Donnerstag, 20. November 2014

Pioniere der Einwanderungsgesellschaft - Chris Pyaks Einsatz für den immigrant spirit


Die in Deutschland geführten Debatten um Einwanderung sind manchmal bizarr. Es dominieren Bedenken, Vorbehalte und manchmal gar diffuse Ängste. Insbesondere die deutsche Politik zögert, sich dieses wichtigen Zukunftsthemas anzunehmen. Statt dem sich mit aller Macht ankündigendem Fachkräftemangel mit mutigen und pragmatischen  Entscheidungen zu begegnen, wird selbst die Tatsache, dass Deutschland längst zu einem Einwanderungsland geworden ist und von diesem Umstand eindeutig profitiert, selten benannt und vielfach sogar unterschlagen. Geht es um Einwanderung bestimmt nicht Bekennermut den Diskurs, sondern eine eigenartige Verdruckstheit.

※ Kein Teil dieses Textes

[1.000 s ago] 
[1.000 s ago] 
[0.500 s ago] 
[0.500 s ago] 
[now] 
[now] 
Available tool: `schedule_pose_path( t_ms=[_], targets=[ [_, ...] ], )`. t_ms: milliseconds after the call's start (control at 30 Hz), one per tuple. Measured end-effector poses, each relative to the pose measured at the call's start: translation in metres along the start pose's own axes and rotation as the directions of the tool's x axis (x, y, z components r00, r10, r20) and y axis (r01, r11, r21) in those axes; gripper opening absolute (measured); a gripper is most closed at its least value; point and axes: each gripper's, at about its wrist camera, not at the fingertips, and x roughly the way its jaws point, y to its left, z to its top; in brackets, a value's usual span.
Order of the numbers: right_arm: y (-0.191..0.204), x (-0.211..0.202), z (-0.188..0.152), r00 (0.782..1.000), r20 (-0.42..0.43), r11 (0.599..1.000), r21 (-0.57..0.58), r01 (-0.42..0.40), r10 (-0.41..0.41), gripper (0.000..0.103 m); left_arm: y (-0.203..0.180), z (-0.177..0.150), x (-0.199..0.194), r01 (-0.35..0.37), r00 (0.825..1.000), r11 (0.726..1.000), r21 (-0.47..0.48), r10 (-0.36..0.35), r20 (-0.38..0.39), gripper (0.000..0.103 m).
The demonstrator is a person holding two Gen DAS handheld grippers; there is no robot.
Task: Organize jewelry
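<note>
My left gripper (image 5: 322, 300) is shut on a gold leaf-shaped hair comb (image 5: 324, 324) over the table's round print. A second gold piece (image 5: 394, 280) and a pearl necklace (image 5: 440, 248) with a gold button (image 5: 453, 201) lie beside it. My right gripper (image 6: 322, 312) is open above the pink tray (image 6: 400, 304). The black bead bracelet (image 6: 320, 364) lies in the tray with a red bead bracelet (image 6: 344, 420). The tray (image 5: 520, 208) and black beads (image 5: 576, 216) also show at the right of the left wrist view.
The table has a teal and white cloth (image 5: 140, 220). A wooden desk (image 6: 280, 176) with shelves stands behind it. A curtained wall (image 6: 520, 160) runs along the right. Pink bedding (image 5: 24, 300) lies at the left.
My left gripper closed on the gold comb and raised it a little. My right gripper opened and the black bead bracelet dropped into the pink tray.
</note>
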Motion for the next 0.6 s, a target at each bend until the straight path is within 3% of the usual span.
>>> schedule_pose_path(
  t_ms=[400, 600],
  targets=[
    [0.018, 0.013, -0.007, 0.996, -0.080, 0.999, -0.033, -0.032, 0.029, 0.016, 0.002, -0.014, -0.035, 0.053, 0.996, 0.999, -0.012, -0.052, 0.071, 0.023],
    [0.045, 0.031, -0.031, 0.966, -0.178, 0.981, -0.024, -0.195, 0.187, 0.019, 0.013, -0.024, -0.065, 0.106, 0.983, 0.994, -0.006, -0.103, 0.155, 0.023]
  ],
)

Diese Verdruckstheit findet ihren Höhepunkt darin, dass statt des Begriffes Einwanderung der bürokratische Kunstbegriff Zuwanderung ersonnen wurde. Wer für diese etwas drollige Wortschöpfung verantwortlich zeichnet, ist nicht mehr eindeutig zu rekonstruieren. Übersetzen kann man den Begriff übrigens nicht. Er existiert auch nicht in anderen europäischen Sprachen. Das Spanische kennt imigración, das Französische immigration, das Polnische die imigracja und das Englische eben die immigration. Einwanderung eben.

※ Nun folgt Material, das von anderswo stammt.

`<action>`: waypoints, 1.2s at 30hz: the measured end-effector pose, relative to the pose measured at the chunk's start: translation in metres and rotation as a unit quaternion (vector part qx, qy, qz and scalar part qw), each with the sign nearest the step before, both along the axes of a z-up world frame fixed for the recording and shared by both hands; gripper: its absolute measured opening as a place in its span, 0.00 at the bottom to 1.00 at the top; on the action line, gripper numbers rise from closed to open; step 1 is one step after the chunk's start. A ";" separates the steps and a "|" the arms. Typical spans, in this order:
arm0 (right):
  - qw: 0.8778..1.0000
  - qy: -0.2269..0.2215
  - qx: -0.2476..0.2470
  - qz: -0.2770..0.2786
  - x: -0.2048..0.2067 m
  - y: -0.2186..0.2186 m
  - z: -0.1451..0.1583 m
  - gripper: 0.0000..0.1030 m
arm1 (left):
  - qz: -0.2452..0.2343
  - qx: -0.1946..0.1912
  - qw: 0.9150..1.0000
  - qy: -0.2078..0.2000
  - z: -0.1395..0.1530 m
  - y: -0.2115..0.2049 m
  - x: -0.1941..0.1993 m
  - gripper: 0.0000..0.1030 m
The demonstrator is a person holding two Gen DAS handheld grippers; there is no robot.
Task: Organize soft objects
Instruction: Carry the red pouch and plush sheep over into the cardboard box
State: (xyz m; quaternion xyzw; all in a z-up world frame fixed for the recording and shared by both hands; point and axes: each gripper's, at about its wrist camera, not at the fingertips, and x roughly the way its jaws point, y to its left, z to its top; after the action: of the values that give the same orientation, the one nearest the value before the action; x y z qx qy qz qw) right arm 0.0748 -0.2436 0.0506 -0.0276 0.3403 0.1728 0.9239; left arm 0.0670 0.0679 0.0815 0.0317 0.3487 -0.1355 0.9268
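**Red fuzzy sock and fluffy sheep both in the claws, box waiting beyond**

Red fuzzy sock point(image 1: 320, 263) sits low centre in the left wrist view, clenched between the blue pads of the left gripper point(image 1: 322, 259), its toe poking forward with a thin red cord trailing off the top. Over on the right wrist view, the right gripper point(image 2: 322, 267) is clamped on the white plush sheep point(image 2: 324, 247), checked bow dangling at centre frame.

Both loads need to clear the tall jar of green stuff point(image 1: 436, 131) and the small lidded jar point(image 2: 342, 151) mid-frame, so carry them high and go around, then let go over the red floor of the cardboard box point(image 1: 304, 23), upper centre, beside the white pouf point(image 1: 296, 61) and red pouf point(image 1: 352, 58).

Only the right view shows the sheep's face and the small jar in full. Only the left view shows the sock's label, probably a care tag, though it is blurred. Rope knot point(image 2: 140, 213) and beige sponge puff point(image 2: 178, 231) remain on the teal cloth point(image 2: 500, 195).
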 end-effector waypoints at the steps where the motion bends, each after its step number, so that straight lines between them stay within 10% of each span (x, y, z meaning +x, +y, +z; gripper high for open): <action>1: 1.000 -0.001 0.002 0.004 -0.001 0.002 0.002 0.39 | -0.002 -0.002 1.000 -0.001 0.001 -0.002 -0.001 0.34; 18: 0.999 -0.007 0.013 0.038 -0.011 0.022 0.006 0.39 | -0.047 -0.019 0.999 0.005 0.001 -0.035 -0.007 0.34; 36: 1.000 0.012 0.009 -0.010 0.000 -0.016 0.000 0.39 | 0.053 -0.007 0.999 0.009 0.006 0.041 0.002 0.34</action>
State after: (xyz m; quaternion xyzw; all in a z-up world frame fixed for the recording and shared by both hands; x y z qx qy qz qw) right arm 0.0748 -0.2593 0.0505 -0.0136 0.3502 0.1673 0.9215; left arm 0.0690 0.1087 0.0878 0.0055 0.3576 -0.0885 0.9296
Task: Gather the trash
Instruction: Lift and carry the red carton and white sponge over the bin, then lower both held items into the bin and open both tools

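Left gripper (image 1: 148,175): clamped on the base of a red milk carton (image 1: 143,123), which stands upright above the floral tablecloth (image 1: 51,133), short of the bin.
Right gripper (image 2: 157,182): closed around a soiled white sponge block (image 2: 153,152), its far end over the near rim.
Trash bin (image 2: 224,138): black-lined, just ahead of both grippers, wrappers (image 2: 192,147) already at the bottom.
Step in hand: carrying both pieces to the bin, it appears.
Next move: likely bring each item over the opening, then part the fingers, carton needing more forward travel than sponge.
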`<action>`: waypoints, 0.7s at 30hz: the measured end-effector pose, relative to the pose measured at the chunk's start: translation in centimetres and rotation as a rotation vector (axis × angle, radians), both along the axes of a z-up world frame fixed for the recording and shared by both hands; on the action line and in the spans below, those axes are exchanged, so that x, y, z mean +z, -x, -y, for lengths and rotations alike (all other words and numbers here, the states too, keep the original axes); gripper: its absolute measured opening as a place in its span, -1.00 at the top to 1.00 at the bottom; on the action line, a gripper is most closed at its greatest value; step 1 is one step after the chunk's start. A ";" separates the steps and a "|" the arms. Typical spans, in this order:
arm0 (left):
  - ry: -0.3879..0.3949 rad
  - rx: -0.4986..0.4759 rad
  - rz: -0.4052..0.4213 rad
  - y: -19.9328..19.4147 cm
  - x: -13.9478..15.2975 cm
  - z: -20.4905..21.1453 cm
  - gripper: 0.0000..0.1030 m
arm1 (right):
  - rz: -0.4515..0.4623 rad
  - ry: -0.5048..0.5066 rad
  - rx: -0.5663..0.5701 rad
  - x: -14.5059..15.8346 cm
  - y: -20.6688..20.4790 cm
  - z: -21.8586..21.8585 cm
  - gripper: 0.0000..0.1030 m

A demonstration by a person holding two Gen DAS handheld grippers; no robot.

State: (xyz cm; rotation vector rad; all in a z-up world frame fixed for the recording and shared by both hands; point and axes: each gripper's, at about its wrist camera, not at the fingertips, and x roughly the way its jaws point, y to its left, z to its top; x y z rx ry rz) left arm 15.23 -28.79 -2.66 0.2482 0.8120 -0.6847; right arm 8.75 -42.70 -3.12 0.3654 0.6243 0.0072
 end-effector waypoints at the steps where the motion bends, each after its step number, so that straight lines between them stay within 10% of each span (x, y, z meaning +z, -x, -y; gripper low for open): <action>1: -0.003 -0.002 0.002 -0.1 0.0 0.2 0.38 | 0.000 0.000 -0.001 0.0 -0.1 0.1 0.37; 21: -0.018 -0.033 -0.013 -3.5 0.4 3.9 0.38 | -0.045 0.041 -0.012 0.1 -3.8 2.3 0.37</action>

Da es Einwanderer in einem Land aber nicht geben konnte, dessen Politik bis weit in die 1990er Jahre auf der (schon damals völlig kontrafaktischen) Annahme bestand, dass es kein Einwanderungsland sei, musste ein alternativer Begriff für den politischen Sprachgebrauch gefunden werden. Zuwanderung. Einwanderung blieb ein Tabu und den Deutschen sollte begrifflich suggeriert werden, dass die Millionen Menschen, die kamen und hier allen Klischees zum Trotz meist sehr erfolgreich arbeiteten, bald wieder gehen würden. So korrespondierte der Begriff „Zuwanderung“ mit dem ähnlich kruden Begriff „Gastarbeiter“. Während eigentlich niemand mehr von Gastarbeitern spricht, ist der Begriff Zuwanderung geblieben. Die aus diesem Wort sprechende Verdruckstheit auch.

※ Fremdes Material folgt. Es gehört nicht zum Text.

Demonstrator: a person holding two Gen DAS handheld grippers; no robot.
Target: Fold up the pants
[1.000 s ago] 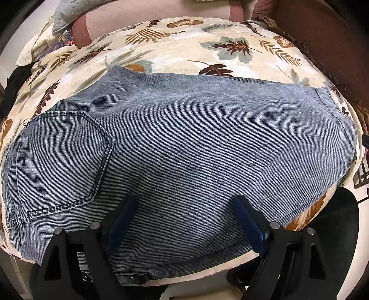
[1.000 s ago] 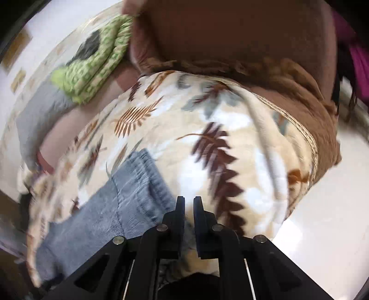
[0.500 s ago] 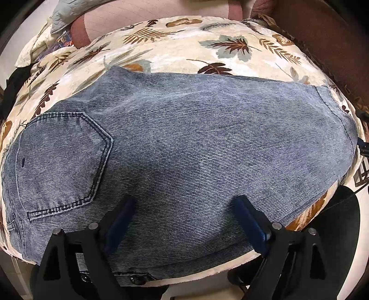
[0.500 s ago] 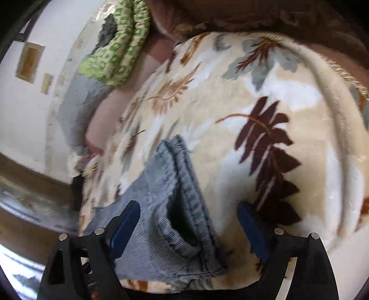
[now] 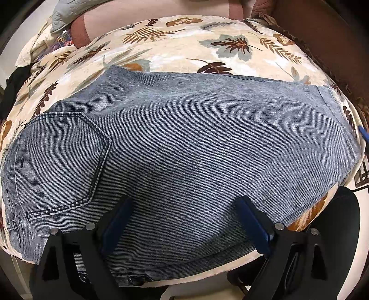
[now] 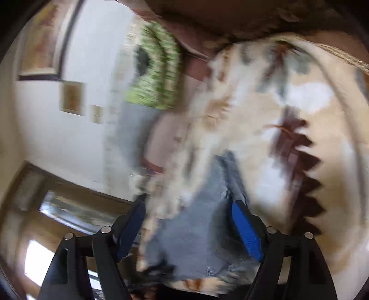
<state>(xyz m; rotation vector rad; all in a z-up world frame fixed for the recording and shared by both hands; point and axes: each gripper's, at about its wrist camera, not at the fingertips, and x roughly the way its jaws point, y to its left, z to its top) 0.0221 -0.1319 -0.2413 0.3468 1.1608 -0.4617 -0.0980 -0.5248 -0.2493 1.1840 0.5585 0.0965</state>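
Note:
Blue denim pants [image 5: 184, 147] lie flat, folded lengthwise, on a leaf-print blanket [image 5: 207, 50], back pocket [image 5: 62, 161] at the left and leg hem at the right. My left gripper [image 5: 184, 207] is open and empty, low over the near edge of the pants. In the blurred right wrist view my right gripper [image 6: 189, 212] is open, its jaws either side of the hem end of the pants [image 6: 198, 219]. Whether it touches the cloth is unclear.
The blanket [image 6: 299, 115] covers a bed or cushion with its near edge just below the pants. A brown cover [image 5: 322, 30] lies at the far right, a grey quilt [image 5: 69, 11] at the far left. A green patterned pillow [image 6: 156, 76] lies near a white wall.
The right gripper opened from shut about a second ago and has swung and rolled around the hem end. The left gripper has barely moved.

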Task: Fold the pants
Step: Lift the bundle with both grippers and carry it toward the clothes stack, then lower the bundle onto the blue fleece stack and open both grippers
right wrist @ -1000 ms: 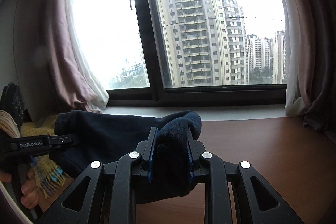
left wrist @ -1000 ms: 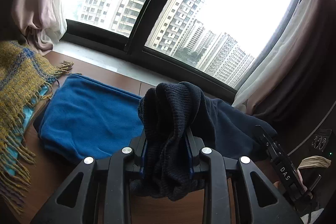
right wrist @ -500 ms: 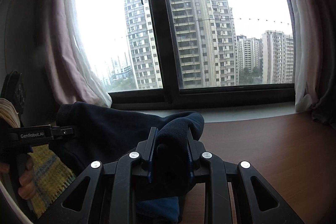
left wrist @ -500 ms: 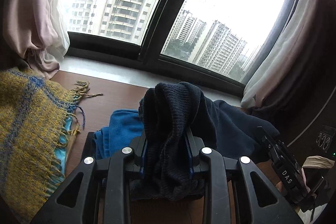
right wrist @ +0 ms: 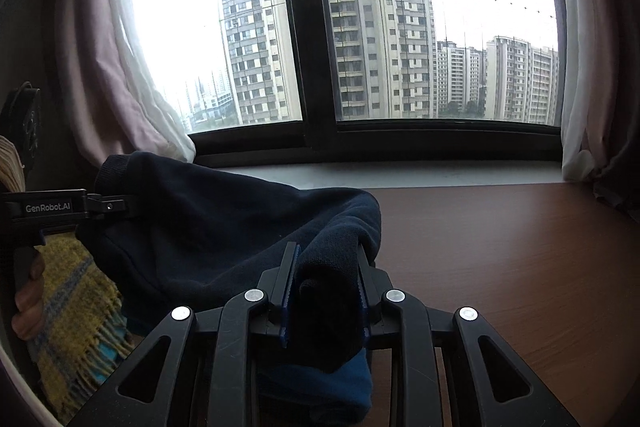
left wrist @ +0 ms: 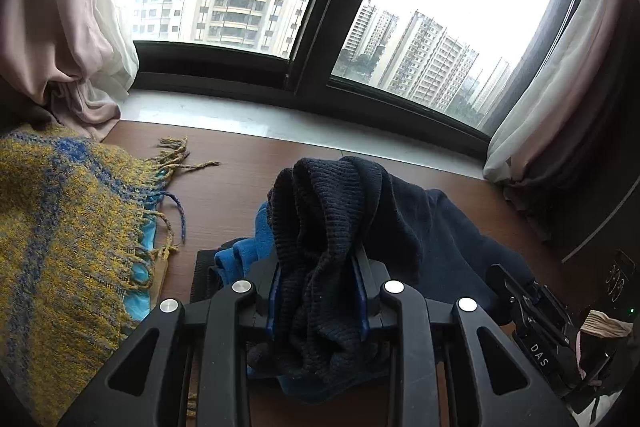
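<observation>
you are pinching the dark navy pants (left wrist: 400,223) tight in both the left gripper (left wrist: 318,291) and the right gripper (right wrist: 324,291), holding them up over the wooden table (right wrist: 520,247), so keep both ends level and pulled flat while laying them down.

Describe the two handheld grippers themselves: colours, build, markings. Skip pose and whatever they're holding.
Both are matte black plastic. The left gripper and right gripper each show angular linkage arms with triangular cut-outs, four round silver pivot screws and blue-edged finger pads. Seen from the side, the left body carries white "GenRobot.AI" lettering and the right body "DAS". No cables are visible. A bare hand grips the left handle.
</observation>
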Available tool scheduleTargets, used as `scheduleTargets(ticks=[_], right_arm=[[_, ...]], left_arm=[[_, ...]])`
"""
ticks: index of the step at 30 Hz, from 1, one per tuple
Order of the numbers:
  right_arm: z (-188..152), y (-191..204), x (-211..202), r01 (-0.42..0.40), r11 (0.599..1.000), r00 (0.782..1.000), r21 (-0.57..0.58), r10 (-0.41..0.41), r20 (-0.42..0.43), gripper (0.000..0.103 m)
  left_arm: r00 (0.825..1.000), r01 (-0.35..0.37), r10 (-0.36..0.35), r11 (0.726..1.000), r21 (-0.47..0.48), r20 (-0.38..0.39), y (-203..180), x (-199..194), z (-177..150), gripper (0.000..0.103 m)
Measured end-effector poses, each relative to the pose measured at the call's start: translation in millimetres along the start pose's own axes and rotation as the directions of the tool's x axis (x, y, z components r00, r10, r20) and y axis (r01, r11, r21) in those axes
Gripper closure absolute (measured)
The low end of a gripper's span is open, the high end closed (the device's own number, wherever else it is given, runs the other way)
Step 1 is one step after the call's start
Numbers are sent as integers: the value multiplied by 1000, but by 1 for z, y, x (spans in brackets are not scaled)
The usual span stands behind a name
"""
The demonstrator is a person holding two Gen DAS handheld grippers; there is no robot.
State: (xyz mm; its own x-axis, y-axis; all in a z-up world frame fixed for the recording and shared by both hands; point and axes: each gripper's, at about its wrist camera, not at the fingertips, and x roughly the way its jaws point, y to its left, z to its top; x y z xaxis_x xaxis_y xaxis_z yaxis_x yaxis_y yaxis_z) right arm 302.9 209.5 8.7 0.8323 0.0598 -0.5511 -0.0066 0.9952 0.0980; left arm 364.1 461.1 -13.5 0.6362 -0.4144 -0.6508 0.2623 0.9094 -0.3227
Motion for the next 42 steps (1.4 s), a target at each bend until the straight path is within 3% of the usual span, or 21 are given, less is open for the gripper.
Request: scheduleTargets(ticks=[6, 10, 15, 19, 25, 28, 30, 32, 38, 42], right_arm=[[-10, -5, 2, 84, 996, 993, 20, -82, -88, 68], [-10, -8, -2, 160, 987, 980, 3, -159, -123, 49], [-8, -16, -7, 188, 982, 963, 10, -182, -197, 49], [-3, -12, -17, 182, 983, 968, 7, -178, -177, 49], [8, -8, -29, 174, 985, 976, -4, -173, -129, 48], [12, -8, -23, 166, 986, 979, 3, -164, -124, 48], [13, -11, -12, 149, 988, 979, 34, -143, -148, 48], [13, -13, 1, 183, 982, 969, 38, -174, -173, 48], [1, -11, 32, 233, 972, 943, 18, -222, -247, 48], [-6, -6, 37, 238, 971, 939, 8, -229, -255, 48]], left_arm=[[999, -31, 31, 999, -20, -24, 2, 1, -2, 72], [996, -81, 81, 997, 4, -47, 1, 2, -1, 67], [991, -123, 126, 991, 50, -54, -7, -5, -1, 54], [986, -156, 160, 983, 92, -38, -12, -22, 1, 44], [982, -185, 179, 971, 153, 55, -28, -50, 18, 42], [979, -201, 194, 965, 171, 57, -33, -39, 30, 42], [974, -227, 225, 964, 140, 28, -23, -21, 36, 42], [975, -220, 222, 970, 100, -6, -10, -6, 36, 42], [977, -210, 211, 977, 46, -6, 16, 17, 20, 41], [982, -188, 188, 982, 9, -17, 29, 32, 9, 39]])
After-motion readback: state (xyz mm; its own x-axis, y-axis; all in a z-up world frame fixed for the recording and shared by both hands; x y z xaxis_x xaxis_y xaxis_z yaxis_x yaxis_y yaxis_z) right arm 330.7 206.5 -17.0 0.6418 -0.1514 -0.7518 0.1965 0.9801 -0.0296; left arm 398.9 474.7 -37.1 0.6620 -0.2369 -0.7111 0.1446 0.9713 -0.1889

Es wird einiger Pioniere bedürfen, diese Verdruckstheit aufzubrechen. Ein Land, dessen Demographie so beschaffen ist, wie es in Deutschland der Fall ist, kann sich Abschottung, Engstirnigkeit und ideologische Tabus nicht mehr leisten. Diese Einsicht wächst. Die Wirtschaft hat den Handlungsbedarf erkannt. Auch die Politik bewegt sich. Langsam. Schüchtern. Aber immerhin.

Doch wie fast immer ist die Gesellschaft weiter als der Staat.  Hier sitzen Innovation und eben auch die Pioniere gesellschaftlichen Fortschrittes. Chris Pyak ist ein solcher Pionier. Sein Projekt, hundert Arbeitgeber, die englischsprachige Arbeitskräfte aus dem Ausland rekrutieren, nach ihren Bedürfnissen, Anregungen und Erfahrungen zu fragen, verdient jede Unterstützung. Sie können dieses Projekt mittels Crowdfunding direkt fördern: https://www.indiegogo.com/projects/embrace-the-immigrant-spirit

Deutschland braucht wirtschaftliche, politische und kulturelle Offenheit. Deutschland ist ein Einwanderungsland. Wir sollten uns darüber freuen und den im Amerika fast sprichwörtlichen immigrant spirit umarmen. Jeder Beitrag ist willkommen, so wie die Menschen willkommen sind, die mit uns an der Zukunft dieses Landes arbeiten wollen.